The OSU Extension Service recommends the following wetland native plants as being more ecologically appropriate alternatives to yellow flag: monkey flower, Rocky Mountain iris, Douglas iris and skunk cabbage. Also, these non-native ornamentals are less invasive: Japanese iris, Siberian iris and blue flag.

To help home gardeners and landscape designers make sound ecological choices about what to plant in their gardens, the Oregon State University Extension Service has published a 52-page booklet called GardenSmart Oregon (EC 1620), in cooperation with City of Portland, The Nature Conservancy, Oregon Association of Nurseries, Clackamas Community College, Oregon Public Broadcasting, OSU Extension Service and OSU Sea Grant. GardenSmart Oregon is available online at: http://extension.oregonstate.edu/catalog/pdf/ec/ec1620.pdf

Or, call 1-800-561-6719 to request a printed copy of GardenSmart Oregon ($3 per copy shipping and handling fee). Local county offices of the OSU Extension Service have copies available for no charge.
http://extension.oregonstate.edu/locations.php

Pulling can control isolated plants of yellow flag iris or digging, but use care and protect your skin as resins in the leaves and rhizomes can cause irritation. Because rhizome fragments can grow to form new plants, be sure to clean up all fragments. Large-scale tillage to control yellow flag should be avoided because of the likelihood of spreading rhizome fragments, warned Hulting.

“Limiting soil disturbance can help native plants survive and make the site more resilient to reinvasion by yellow flag,” he said.

If you can do nothing else, remove and destroy the seed heads and flowers of yellow flag, he advised.

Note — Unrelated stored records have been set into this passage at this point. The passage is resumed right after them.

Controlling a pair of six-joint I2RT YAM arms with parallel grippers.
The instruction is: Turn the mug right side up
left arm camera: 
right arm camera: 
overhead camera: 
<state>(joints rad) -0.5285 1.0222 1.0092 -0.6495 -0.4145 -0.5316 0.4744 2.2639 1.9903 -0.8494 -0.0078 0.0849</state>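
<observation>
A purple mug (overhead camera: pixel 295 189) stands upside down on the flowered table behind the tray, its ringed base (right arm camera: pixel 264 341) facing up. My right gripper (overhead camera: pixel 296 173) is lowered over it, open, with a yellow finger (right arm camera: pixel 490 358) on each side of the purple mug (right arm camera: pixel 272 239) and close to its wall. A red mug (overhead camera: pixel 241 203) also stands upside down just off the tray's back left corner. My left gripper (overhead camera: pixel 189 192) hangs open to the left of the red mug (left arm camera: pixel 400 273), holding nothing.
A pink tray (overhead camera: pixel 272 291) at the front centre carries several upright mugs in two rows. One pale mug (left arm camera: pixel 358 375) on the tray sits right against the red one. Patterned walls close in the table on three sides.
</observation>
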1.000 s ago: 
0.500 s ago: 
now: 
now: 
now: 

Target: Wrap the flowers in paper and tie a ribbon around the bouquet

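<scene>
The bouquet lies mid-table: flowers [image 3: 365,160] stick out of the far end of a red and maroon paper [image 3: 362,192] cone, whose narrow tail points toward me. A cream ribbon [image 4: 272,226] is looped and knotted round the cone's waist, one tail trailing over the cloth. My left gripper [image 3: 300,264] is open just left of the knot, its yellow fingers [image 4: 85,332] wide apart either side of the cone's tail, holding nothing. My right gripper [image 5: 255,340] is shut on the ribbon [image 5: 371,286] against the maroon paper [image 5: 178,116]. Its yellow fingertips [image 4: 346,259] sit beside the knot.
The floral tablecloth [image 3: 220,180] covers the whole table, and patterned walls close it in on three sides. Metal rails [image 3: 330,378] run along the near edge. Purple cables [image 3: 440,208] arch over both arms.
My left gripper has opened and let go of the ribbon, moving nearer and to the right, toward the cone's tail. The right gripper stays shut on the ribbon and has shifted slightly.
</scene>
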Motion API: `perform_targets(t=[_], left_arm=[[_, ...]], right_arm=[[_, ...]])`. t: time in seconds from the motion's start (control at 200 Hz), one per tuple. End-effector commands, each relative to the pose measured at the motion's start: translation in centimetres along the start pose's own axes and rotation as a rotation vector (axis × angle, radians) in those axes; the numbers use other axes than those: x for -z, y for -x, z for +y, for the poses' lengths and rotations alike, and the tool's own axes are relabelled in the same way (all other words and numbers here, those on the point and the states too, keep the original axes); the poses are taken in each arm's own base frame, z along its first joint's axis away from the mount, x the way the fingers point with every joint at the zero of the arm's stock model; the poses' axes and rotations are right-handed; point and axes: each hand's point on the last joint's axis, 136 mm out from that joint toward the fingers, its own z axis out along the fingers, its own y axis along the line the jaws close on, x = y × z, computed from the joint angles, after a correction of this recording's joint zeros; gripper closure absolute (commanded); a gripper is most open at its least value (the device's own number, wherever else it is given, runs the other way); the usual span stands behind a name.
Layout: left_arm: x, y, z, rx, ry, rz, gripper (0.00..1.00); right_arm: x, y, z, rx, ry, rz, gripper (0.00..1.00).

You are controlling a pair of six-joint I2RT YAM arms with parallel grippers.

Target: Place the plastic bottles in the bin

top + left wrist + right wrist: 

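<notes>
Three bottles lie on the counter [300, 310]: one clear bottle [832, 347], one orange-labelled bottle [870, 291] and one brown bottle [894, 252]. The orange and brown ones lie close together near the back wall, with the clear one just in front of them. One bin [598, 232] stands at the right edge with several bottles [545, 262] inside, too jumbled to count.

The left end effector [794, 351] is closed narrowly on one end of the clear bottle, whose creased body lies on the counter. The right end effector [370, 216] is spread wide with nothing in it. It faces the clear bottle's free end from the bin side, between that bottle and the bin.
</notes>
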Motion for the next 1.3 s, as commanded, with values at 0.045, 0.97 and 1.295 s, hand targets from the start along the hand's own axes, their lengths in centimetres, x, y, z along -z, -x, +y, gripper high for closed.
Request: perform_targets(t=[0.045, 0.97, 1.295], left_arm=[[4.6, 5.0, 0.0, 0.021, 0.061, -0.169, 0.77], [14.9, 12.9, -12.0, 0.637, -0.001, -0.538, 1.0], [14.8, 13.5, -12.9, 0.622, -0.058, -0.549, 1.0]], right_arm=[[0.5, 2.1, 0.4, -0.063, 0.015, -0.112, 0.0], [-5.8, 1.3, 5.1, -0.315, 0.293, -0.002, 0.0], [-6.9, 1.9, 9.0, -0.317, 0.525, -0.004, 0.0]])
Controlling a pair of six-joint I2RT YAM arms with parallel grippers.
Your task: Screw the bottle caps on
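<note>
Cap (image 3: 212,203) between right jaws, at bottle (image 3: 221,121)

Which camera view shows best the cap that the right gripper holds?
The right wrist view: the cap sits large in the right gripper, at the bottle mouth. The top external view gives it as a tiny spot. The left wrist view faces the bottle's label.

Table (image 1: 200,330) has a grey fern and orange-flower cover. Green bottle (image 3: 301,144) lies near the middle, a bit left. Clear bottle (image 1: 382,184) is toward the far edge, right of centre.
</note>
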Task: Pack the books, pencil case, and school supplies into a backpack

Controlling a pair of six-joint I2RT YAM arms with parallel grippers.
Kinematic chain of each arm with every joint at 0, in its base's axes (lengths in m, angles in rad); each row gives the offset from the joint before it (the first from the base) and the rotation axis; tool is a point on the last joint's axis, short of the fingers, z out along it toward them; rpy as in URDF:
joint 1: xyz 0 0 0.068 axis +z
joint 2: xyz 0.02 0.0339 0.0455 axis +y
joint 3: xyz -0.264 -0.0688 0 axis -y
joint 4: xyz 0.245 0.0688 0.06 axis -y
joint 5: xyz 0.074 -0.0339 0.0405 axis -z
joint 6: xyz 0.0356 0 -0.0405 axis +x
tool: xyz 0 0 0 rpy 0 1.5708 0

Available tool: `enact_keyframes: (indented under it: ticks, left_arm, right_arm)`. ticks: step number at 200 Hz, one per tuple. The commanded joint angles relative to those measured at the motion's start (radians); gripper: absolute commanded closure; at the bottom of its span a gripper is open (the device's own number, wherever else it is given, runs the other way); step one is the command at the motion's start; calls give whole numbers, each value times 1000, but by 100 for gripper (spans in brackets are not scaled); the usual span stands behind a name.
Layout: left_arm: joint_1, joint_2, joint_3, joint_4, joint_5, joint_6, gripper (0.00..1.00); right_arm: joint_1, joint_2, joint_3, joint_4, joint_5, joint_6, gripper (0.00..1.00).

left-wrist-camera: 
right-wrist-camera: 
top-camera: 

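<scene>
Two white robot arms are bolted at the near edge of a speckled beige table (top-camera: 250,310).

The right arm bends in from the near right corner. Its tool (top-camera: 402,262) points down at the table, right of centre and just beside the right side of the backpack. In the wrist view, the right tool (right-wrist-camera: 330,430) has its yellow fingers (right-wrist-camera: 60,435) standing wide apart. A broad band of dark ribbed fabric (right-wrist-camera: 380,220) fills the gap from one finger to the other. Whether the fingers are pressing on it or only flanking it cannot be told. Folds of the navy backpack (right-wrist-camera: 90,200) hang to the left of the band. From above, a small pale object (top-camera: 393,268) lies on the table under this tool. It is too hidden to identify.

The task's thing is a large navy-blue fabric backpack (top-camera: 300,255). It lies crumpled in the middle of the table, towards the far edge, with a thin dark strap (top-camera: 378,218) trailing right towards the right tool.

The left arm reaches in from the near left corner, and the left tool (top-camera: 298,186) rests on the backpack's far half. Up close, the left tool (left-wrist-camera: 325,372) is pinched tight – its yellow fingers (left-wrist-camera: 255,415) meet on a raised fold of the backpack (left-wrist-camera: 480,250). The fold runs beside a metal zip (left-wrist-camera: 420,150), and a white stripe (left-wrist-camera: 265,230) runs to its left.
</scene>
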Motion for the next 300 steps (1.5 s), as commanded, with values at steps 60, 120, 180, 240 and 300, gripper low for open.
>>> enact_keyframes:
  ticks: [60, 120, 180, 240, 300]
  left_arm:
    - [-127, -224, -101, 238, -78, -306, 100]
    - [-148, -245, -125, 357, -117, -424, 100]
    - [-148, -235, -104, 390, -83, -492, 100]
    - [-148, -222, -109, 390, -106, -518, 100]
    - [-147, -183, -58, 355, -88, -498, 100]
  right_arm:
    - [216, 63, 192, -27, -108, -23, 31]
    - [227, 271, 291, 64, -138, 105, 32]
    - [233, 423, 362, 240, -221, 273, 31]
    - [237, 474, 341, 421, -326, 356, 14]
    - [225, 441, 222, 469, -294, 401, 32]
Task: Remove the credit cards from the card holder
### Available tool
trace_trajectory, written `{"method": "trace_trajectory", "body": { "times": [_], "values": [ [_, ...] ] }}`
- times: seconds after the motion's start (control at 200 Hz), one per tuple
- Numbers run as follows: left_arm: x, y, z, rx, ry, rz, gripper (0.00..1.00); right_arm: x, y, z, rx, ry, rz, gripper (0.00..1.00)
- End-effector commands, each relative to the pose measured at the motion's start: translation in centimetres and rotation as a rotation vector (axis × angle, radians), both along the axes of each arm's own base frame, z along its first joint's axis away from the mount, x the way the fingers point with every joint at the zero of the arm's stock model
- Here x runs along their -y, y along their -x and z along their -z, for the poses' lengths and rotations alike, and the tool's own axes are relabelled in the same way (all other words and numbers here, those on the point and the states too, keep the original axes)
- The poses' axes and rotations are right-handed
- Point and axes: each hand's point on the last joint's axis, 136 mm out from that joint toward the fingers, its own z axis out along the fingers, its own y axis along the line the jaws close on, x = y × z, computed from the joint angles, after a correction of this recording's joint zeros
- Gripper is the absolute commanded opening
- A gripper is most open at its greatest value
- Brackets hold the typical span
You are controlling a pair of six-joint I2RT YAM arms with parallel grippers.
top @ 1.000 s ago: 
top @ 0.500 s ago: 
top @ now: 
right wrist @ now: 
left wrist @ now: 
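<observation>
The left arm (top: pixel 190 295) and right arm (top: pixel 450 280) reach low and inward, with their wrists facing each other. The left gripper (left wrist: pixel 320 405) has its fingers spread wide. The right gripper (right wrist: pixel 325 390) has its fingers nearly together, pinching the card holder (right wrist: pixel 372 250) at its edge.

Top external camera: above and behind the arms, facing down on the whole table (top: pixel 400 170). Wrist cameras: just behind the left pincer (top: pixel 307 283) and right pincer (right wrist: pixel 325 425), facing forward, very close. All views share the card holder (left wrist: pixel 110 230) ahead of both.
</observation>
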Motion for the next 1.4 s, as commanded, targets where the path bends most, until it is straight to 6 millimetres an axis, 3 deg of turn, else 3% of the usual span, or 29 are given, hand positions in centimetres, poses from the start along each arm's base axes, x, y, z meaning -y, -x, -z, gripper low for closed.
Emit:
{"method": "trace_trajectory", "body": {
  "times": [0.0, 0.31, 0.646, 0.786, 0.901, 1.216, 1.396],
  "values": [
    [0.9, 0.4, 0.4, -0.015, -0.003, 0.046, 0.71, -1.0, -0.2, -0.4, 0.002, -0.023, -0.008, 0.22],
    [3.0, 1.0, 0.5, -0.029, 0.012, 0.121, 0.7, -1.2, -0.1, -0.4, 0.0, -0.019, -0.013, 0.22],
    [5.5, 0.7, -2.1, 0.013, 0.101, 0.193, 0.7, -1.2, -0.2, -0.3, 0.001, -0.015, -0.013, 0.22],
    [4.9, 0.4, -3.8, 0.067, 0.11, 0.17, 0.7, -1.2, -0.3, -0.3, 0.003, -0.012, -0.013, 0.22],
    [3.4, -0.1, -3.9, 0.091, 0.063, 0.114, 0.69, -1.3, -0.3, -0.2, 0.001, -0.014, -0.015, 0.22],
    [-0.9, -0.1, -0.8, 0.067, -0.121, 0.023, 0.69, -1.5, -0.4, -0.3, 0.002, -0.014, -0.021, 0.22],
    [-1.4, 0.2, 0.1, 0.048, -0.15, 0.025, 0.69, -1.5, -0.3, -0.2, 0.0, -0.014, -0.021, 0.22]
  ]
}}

Large-scale infestations of yellow flag most likely need to be managed by chemical means to achieve complete control and limit the spread. Formulations of glyphosate labeled for aquatic uses (examples: Rodeo or Aquamaster) have been effective on yellow flag iris when applied as a spot treatment. Take care to not overspray onto desirable plants when making glyphosate applications. Follow the mixing directions and application instructions on each label.

“Cut stump” treatments, or cutting or mowing foliage and applying glyphosate directly to the cut surface of individual plants have also been effective for managing smaller infestations of yellow flag iris and can negate herbicide injury to non-target plants. Because this plant is a rhizomatous perennial multiple applications over multiple years will likely be needed for complete control, said Hulting.

No biological control organisms have been approved for yellow flag iris.